The sturdy bone at the base of his thumb presses to Bucky’s chin, and the tip of his thumb grazes the cartilage between Bucky’s nostrils, and he’s not holding his mouth closed really, but silencing him. Skin smelling raw and doughy and feeling that way too, like Steve knife-peeled back the rabbit fur covering his hand a moment ago and this was the fragile, firm alive thing underneath.

Bucky kisses the joint halfway up the thumb, since it’s perfectly positioned and all. Steve’s smile takes its time growing. He says, “Like a cartoon basset hound with one ear up and one down. You’re mismatched.”

“You noticed?” His voice is mostly clear behind Steve’s thumb, but lispy.

“Why?”

“Oh, you know.” His non-gag moves away. Steve holds his chin in one hand instead, so when he talks, he’s very aware of having a lower mandible. Feels like a ventriloquist dummy. “Take off one accessory before you leave the house.”

“Oh, shut up. You can say that and I can't?” His mouth shrinks back on itself, extra small, which is secretly the highest level of smile Steve has, and his pursed lips kiss Bucky’s eyebrow.

Bucky says, “Make me.”

“Don’t feel like it. Maybe later.”

The hand around his jaw gives him a rough shake, and Bucky’s smile is big and goofy to balance out Steve’s puckered-up face. “You _know_ why, okay? You know damn well. Now where’s my pancakes?”

“Getting cold. That’s where. Set the damn table.” He releases Bucky’s jaw and earlobe both, turning him and pushing him in the direction of the drawers and cabinets. Bucky’s obedient.

“Well that’s a bad place for them.” Forks and knives in the left hand. “They belong in my mouth.” Plates in the right. Metal with metal and pale skin with pale ceramic; he's an orderly filing cabinet.

“You’re so fucking spoiled.” Steve shakes up both kinds of orange juice and sticks them in the middle of the table as Bucky sets things up for them to eat side-by-side. The chairs are already dragged together.

“What are you gonna do about it?”

“Well. Consistency is key in being a good pet owner.”

“That right?”

“Read that somewhere. So with that in mind—”

Just as Bucky’s hip-checking the napkin drawer closed, Steve grabs his wrist and pulls him close and stuffs a folded up pancake in Bucky’s mouth. So big it hangs halfway out, probably looking like a woodpecker’s beak. And excessively soaked in syrup.

Bucky’s eyes widen in surprise and he drops the napkins. Steve says, “I’ll wash those later.” Then he leans in and takes a big bite of the protruding pancake. And chews with his mouth open, grinning wide as he can.

Which is revolting, obviously. But really okay, obviously, even if it’s _disrespectful_ to Bucky's table-setting efforts. Because Steve looks so blindingly happy, and because when Bucky starts working his jaw around his own half of the Breakfast Intrusion, he discovers it’s chocolate chips and blueberry _all in one_.

He’s really spoiled, and Steve leans in for another bite huge enough it’s a wonder he doesn’t gag, their lips brushing together in a good morning kiss before Steve backs off and says through the insane mouthful what’s probably supposed to be, “Get the juice glasses.”

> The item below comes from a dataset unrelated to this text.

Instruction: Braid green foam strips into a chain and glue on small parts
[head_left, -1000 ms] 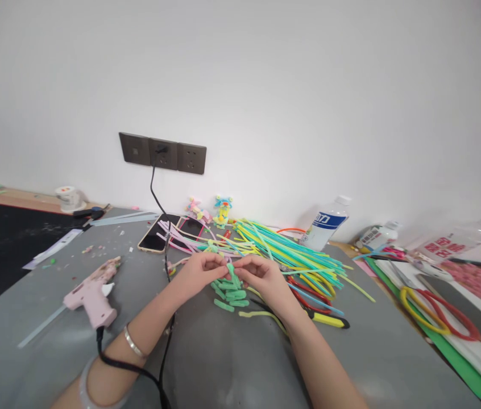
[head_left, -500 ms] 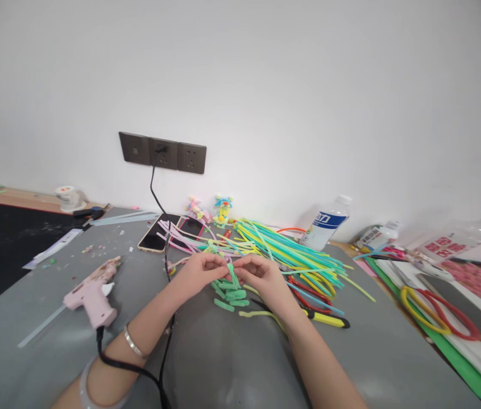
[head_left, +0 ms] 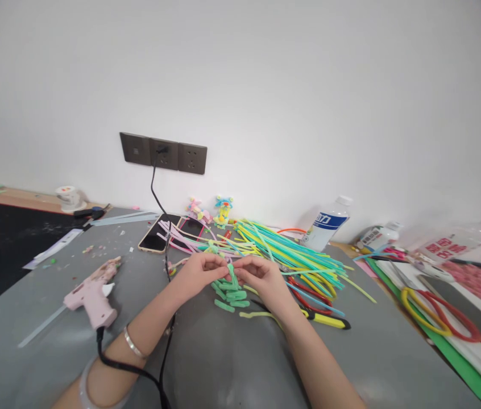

Bucky goes to get the juice glasses with the pancake sweet and sticky and shutting him up. Steve picks up the dropped napkins and sets them aside for later.

**Author's Note:**

> Bucky experiences a sort of panic attack/dissociative episode after waking up from a nightmare in the middle of the night to find that Steve is no longer in bed with him after they fell asleep together. He finds Steve reading in the living room and explains to him that he feels like he doesn't have "alive insides," or feels like his blood is congealed, or like he might really be a wax sculpture of himself. Steve primarily responds to this by covering Bucky's heart and one of his pulse points with his hands and telling him that it feels like he's definitely got non-congealed blood. After a prolonged period of Steve covering various pulses for him and silently counting his heartbeats while they lie on the floor, Bucky begins to feel calmer and more rooted in reality.
> 
> Also in the same scene: some discussion of Bucky having fantasized about what his grave would be like when he was being tortured by Zola pre-Steve rescuing him in CA:TFA.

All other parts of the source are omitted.